ACTIVITY
In the material below, find every line containing the string "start" and return it.

** Opening INFORMATION SHOWN block **

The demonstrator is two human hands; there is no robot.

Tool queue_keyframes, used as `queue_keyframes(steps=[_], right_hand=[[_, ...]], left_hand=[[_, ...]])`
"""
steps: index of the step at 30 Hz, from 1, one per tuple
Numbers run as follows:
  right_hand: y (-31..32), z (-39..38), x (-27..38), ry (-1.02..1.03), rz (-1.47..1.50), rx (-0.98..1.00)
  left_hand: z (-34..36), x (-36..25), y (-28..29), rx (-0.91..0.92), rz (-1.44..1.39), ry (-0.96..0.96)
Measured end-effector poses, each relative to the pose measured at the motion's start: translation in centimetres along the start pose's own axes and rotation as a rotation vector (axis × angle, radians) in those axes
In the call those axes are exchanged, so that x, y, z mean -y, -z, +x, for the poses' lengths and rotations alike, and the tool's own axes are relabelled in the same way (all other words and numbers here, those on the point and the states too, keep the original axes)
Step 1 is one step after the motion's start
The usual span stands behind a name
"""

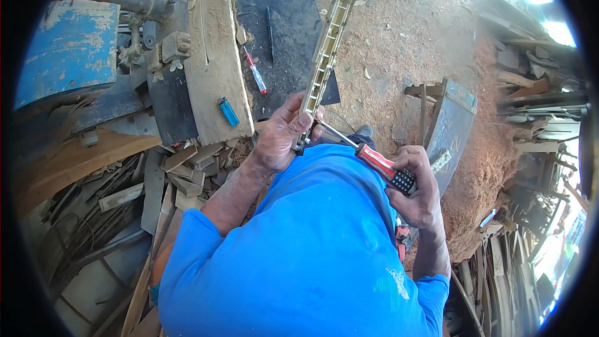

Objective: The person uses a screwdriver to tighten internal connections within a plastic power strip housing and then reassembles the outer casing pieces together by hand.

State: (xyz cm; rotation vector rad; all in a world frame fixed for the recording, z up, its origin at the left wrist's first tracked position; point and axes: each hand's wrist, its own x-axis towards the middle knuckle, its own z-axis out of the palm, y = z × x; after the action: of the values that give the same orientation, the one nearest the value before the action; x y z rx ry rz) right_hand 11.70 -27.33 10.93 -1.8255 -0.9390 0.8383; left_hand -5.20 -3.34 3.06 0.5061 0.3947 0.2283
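Note:
My left hand (281,134) grips the lower part of a long, narrow beige bar with a row of open compartments (327,40), which rises at a slant away from me. My right hand (415,187) holds a screwdriver (376,159) by its red and black handle. The metal shaft points up and left to the bar's lower end, beside my left fingers; whether the tip touches it I cannot tell.
A dark bench top (290,6) bears a red-and-clear screwdriver (258,78). A dusty board (212,75) holds a blue lighter (229,112). A chipped blue machine table (68,50) is at left, a leaning grey panel (455,109) at right, wood scraps (121,196) and sawdust around.

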Motion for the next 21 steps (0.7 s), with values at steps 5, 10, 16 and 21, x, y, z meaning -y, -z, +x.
queue_keyframes(steps=[5, 10, 16, 21], right_hand=[[-0.8, 0.3, -0.2, 0.366, -0.334, -0.277], [-0.6, 0.2, 0.1, 0.223, -0.232, -0.261], [1.3, 1.1, 0.5, 0.233, -0.131, -0.185], [1.2, 0.8, 0.1, 0.224, -0.190, -0.250]], left_hand=[[-0.2, 0.3, -0.9, -0.103, 0.130, -0.034], [-0.2, 0.5, 0.5, 0.007, 0.258, 0.002], [-0.2, 0.7, -1.1, -0.031, 0.215, 0.018], [-0.2, 0.6, -2.2, -0.066, 0.226, -0.003]])
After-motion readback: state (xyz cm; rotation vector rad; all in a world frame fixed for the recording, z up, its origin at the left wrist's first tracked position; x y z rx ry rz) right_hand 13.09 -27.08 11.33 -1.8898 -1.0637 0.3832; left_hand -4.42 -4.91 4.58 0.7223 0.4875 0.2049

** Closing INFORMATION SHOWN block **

YOUR RESPONSE
Measured end-effector poses, each relative to the pose measured at the motion's start: translation in centimetres along the start pose's own axes and rotation as a rotation vector (axis × angle, radians) in those axes
Step 1 is one step after the motion's start

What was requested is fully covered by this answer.